Depending on their company origin prior to the merger of the Company with National Grid, the named executives participate in one of two qualified pension plans: the National Grid USA Companies Final Average Pay Pension Plan (FAPP) or the Niagara Mohawk Pension Plan (Company Plan). Both FAPP and the Company Plan are noncontributory, tax-qualified defined benefit plans which, between them, provide a retirement benefit to substantially all employees of the National Grid USA companies. Pension benefits are related to compensation, subject to maximum annual limits under the Internal Revenue Code
Under FAPP, a participant’s retirement benefit is computed using formulas based on percentages of highest average compensation computed over five consecutive years. The compensation covered by FAPP includes salary, bonus and incentive share awards (but excludes Performance Share Plan awards and options).
Under the Company Plan, a participant’s retirement benefit is based on one of two formulas depending on age and years of service on July 1, 1998: the cash balance formula, or the highest five-year average compensation. Under the cash balance formula a participant’s retirement benefit grows monthly, according to pay credits (from 4 percent to 8 percent times base salary) plus interest credits. Mr. Edwards, Mr. Kelleher, Mr. Ash and Mr. Tasker will receive the retirement benefit resulting from the higher of the two formulas.

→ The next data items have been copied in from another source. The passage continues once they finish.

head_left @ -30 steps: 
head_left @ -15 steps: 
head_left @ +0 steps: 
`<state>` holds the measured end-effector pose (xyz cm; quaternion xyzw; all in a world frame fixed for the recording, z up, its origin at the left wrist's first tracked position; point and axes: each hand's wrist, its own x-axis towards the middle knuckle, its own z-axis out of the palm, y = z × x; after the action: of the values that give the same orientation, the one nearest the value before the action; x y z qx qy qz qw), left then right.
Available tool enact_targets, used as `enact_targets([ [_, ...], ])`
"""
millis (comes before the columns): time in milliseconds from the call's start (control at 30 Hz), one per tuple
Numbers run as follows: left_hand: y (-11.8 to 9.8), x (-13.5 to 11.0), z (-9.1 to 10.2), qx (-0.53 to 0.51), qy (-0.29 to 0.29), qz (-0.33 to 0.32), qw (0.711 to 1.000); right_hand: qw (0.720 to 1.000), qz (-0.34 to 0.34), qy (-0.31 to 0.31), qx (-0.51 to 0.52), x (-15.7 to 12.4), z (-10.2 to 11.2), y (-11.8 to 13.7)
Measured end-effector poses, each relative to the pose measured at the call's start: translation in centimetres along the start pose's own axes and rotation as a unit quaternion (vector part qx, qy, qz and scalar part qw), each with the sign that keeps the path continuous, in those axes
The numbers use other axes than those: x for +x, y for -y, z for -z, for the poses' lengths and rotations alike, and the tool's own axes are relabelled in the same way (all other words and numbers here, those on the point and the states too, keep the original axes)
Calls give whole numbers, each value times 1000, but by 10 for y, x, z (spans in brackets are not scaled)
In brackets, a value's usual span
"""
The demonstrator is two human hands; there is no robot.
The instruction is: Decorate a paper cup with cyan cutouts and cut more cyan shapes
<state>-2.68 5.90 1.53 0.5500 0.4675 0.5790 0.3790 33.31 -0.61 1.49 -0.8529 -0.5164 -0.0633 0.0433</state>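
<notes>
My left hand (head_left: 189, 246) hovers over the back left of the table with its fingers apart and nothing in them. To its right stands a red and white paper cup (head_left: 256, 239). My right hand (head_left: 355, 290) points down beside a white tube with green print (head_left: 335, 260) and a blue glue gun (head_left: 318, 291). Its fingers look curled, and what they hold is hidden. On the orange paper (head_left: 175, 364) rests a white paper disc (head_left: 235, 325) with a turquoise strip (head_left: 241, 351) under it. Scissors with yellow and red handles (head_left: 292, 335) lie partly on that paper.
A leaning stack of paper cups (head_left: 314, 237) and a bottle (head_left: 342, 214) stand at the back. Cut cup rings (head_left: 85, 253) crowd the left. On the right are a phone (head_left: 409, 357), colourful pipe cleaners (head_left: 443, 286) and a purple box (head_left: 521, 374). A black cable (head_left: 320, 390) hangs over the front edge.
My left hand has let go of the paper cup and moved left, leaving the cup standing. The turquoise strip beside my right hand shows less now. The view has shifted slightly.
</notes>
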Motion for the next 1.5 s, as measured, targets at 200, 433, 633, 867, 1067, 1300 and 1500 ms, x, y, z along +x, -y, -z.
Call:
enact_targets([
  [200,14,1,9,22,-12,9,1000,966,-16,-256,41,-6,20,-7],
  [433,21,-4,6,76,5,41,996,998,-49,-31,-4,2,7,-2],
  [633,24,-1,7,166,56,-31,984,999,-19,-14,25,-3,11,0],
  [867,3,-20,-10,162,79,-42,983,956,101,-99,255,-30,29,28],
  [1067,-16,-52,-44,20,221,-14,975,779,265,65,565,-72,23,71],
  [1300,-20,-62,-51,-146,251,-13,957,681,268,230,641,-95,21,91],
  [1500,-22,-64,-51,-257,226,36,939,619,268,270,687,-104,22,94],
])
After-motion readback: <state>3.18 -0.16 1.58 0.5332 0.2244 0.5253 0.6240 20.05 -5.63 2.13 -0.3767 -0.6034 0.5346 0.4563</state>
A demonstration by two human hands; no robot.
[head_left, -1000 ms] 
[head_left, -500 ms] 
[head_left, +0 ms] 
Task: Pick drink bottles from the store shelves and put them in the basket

The named executive officers (other than Mr. Buck) also participate in the National Grid USA Companies’ Executive Supplemental Retirement Plan (ESRP). The ESRP is a noncontributory, nonqualified defined benefit plan. It provides additional retirement benefits to members of management who meet certain eligibility criteria. Depending on the participant, the ESRP may provide for unreduced benefits payable as early as age 55, enhance the qualified plan formula, give credit for more years of service, take into account certain deferred compensation, and/or award benefits not otherwise payable due to limits on benefits that can be provided under the qualified plan. Mr. Edwards, Mr. Kelleher, Mr. Ash and Mr. Tasker, as well as other ESRP participants who formerly participated in the Niagara Mohawk Supplemental Executive Retirement Plan (Company SERP), are entitled to the pension benefit paid under the Company Plan, plus the higher of the pension benefit paid under the ESRP or that paid under the Company SERP. Company SERP accruals were frozen at the time of the merger of the Company with National Grid. Mr. Edwards, Mr. Kelleher and Mr. Tasker received all or a portion of their Company SERP benefit just prior to the merger of the Company with National Grid, which amounts are included in the ESRP offset formula.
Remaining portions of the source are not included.